Work order:
Each record below is to be output with no change at all.

-- Records supplied follows --

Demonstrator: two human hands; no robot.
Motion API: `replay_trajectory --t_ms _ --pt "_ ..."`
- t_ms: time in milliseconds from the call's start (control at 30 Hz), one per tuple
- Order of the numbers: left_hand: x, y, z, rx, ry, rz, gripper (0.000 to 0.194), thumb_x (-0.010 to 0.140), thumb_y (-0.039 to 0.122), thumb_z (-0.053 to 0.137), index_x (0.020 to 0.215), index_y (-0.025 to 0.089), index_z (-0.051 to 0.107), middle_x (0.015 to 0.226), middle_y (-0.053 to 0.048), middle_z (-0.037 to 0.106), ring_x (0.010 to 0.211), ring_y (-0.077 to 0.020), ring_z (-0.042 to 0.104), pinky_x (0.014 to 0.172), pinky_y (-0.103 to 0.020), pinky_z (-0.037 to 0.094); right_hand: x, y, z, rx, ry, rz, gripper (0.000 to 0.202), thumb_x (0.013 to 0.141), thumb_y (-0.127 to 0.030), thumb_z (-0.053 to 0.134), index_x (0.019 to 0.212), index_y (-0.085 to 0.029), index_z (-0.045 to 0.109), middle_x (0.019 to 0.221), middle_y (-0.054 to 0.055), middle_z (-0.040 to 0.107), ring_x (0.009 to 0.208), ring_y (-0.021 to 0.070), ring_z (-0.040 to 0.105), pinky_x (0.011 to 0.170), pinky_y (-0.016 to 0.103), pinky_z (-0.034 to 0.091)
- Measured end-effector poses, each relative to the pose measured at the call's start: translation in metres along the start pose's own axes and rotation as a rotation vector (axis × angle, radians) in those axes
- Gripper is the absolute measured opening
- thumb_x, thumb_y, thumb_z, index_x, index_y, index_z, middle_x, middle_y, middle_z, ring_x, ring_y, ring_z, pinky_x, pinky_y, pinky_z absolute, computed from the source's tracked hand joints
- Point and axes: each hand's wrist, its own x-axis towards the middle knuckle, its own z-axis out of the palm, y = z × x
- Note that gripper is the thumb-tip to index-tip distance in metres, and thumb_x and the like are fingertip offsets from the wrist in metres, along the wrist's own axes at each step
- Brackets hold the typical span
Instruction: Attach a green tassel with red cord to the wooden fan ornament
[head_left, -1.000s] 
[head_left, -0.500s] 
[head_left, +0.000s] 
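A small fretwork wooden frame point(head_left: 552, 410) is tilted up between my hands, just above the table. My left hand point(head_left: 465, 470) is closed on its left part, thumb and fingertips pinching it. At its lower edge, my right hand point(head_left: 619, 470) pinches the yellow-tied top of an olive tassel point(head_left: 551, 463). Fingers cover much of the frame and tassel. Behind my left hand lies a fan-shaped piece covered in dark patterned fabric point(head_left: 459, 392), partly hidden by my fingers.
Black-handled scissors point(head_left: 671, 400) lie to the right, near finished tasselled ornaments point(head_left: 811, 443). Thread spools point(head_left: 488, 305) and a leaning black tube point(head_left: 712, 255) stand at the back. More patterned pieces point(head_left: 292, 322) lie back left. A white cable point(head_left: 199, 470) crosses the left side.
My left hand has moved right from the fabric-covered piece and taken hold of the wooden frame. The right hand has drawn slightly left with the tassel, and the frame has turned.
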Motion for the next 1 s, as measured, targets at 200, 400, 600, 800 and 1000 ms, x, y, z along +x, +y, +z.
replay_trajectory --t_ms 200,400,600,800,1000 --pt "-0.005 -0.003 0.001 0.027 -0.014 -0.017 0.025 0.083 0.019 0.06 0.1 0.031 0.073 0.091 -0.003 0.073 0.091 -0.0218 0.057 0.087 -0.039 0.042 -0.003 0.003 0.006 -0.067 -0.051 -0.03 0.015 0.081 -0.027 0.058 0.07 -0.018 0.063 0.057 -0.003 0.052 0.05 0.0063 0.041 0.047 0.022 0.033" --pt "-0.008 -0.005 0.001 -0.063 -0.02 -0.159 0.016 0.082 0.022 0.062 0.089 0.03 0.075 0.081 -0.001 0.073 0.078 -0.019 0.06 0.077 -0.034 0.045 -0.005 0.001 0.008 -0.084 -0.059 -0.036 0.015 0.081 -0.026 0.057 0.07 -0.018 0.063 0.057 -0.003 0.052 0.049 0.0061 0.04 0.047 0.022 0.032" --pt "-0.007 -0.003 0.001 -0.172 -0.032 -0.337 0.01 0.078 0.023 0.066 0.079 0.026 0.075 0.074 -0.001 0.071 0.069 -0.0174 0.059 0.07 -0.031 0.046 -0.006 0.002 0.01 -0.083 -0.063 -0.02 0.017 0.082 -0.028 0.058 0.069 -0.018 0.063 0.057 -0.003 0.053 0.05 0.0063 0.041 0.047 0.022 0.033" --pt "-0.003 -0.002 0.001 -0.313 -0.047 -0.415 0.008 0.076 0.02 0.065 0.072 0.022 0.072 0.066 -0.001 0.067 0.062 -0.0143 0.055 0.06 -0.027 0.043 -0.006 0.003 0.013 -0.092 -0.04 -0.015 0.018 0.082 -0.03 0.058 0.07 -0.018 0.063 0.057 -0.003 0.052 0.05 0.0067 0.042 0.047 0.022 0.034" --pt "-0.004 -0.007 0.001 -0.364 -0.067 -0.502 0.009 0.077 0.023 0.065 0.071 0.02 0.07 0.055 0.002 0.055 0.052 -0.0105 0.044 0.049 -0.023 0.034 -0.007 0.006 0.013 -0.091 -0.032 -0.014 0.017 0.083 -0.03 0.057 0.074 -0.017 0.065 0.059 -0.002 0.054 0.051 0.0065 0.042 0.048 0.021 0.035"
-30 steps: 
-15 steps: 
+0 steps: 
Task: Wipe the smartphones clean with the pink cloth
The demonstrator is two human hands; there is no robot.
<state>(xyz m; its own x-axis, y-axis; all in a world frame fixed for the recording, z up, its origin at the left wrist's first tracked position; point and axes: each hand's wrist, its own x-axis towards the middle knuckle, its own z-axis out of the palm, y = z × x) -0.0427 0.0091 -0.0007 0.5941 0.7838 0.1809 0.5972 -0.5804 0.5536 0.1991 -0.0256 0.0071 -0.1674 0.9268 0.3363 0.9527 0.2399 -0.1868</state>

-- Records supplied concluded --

Exercise solution:
Demonstrator: two human hands; no robot.
Motion API: `replay_trajectory --t_ms _ --pt "_ ..."`
- t_ms: time in milliseconds from the call's start (control at 30 Hz), one per tuple
- Order of the numbers: left_hand: x, y, z, rx, ry, rz, gripper (0.000 to 0.194), thumb_x (-0.010 to 0.140), thumb_y (-0.039 to 0.122), thumb_z (-0.053 to 0.137), index_x (0.020 to 0.215), index_y (-0.025 to 0.089), index_z (-0.051 to 0.107), middle_x (0.015 to 0.226), middle_y (-0.053 to 0.048), middle_z (-0.037 to 0.106), ring_x (0.010 to 0.211), ring_y (-0.077 to 0.020), ring_z (-0.042 to 0.104), pinky_x (0.014 to 0.172), pinky_y (-0.103 to 0.020), pinky_z (-0.037 to 0.094); right_hand: x, y, z, rx, ry, rz, gripper (0.000 to 0.202), thumb_x (0.013 to 0.141), thumb_y (-0.127 to 0.030), thumb_z (-0.053 to 0.134), index_x (0.019 to 0.212), index_y (-0.085 to 0.029), index_z (-0.045 to 0.109), middle_x (0.019 to 0.221), middle_y (-0.054 to 0.055), middle_z (-0.040 to 0.107), ring_x (0.009 to 0.208), ring_y (-0.021 to 0.070), ring_z (-0.040 to 0.105), pinky_x (0.011 to 0.170), pinky_y (-0.016 to 0.103), pinky_z (-0.034 to 0.091)
- Measured end-effector poses, each relative to the pose measured at the call's start: translation in metres along the start pose's own axes and rotation as a rotation vector (axis × angle, radians) in those axes
- Gripper is the absolute measured opening
- thumb_x, thumb_y, thumb_z, index_x, index_y, index_z, middle_x, middle_y, middle_z, ring_x, ring_y, ring_z, pinky_x, pinky_y, pinky_z absolute, computed from the source's tracked hand joints
- Point and axes: each hand's wrist, its own x-axis towards the middle knuckle, its own z-axis out of the palm, y = z × x
- Note that gripper is the thumb-tip to index-tip distance in metres, and thumb_x and the like are fingertip offsets from the wrist in metres, along the wrist's own axes at each step
- Brackets hold the typical span
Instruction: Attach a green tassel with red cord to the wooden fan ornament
[head_left, -1.000s] 
[head_left, -0.500s] 
[head_left, +0.000s] 
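A small fretwork wooden frame point(head_left: 552, 410) is tilted up between my hands, just above the table. My left hand point(head_left: 465, 470) is closed on its left part, thumb and fingertips pinching it. At its lower edge, my right hand point(head_left: 619, 470) pinches the yellow-tied top of an olive tassel point(head_left: 551, 463). Fingers cover much of the frame and tassel. Behind my left hand lies a fan-shaped piece covered in dark patterned fabric point(head_left: 459, 392), partly hidden by my fingers.
Black-handled scissors point(head_left: 671, 400) lie to the right, near finished tasselled ornaments point(head_left: 811, 443). Thread spools point(head_left: 488, 305) and a leaning black tube point(head_left: 712, 255) stand at the back. More patterned pieces point(head_left: 292, 322) lie back left. A white cable point(head_left: 199, 470) crosses the left side.
My left hand has moved right from the fabric-covered piece and taken hold of the wooden frame. The right hand has drawn slightly left with the tassel, and the frame has turned.
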Motion for the next 1 s, as measured, targets at 200, 400, 600, 800 and 1000 ms, x, y, z along +x, +y, +z.
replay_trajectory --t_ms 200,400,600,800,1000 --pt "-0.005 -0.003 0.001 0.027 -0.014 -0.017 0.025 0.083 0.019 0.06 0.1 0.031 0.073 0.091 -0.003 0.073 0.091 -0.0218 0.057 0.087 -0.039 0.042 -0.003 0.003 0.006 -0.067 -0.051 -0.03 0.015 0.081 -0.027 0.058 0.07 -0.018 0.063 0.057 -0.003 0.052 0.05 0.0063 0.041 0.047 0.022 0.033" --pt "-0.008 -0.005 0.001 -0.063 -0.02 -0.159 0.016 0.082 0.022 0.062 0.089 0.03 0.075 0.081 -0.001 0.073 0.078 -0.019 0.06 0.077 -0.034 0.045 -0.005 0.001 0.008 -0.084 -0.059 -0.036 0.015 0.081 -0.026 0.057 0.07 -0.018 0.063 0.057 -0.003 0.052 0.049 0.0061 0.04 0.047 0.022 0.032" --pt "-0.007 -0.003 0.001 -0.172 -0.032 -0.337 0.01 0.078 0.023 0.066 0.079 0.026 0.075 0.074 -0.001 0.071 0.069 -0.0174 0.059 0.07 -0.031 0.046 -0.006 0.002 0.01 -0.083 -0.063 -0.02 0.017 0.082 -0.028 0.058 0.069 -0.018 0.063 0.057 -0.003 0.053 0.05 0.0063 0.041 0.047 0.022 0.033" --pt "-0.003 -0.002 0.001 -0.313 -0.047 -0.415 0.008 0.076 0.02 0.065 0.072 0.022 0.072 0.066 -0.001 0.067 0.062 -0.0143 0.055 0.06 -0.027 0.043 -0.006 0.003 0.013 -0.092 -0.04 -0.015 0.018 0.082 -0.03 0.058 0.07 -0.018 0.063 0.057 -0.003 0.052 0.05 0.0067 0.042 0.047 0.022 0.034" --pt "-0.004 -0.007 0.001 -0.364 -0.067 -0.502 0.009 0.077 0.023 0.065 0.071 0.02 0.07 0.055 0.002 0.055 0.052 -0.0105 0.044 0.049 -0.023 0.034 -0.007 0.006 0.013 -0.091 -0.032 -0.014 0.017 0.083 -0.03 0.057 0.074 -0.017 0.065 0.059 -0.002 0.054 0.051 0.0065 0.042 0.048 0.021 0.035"
-30 steps: 
-15 steps: 
+0 steps: 
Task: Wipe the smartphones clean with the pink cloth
The demonstrator is two human hands; there is no robot.
<state>(xyz m; its own x-axis, y-axis; all in a world frame fixed for the recording, z up, its origin at the left wrist's first tracked position; point and axes: each hand's wrist, its own x-axis towards the middle knuckle, its own z-axis out of the palm, y = z × x) -0.0427 0.0091 -0.0007 0.5941 0.7838 0.1809 0.5972 -0.5804 0.5536 0.1991 -0.0256 0.0071 -0.1674 0.9268 0.3363 0.9527 0.2399 -0.1868</state>

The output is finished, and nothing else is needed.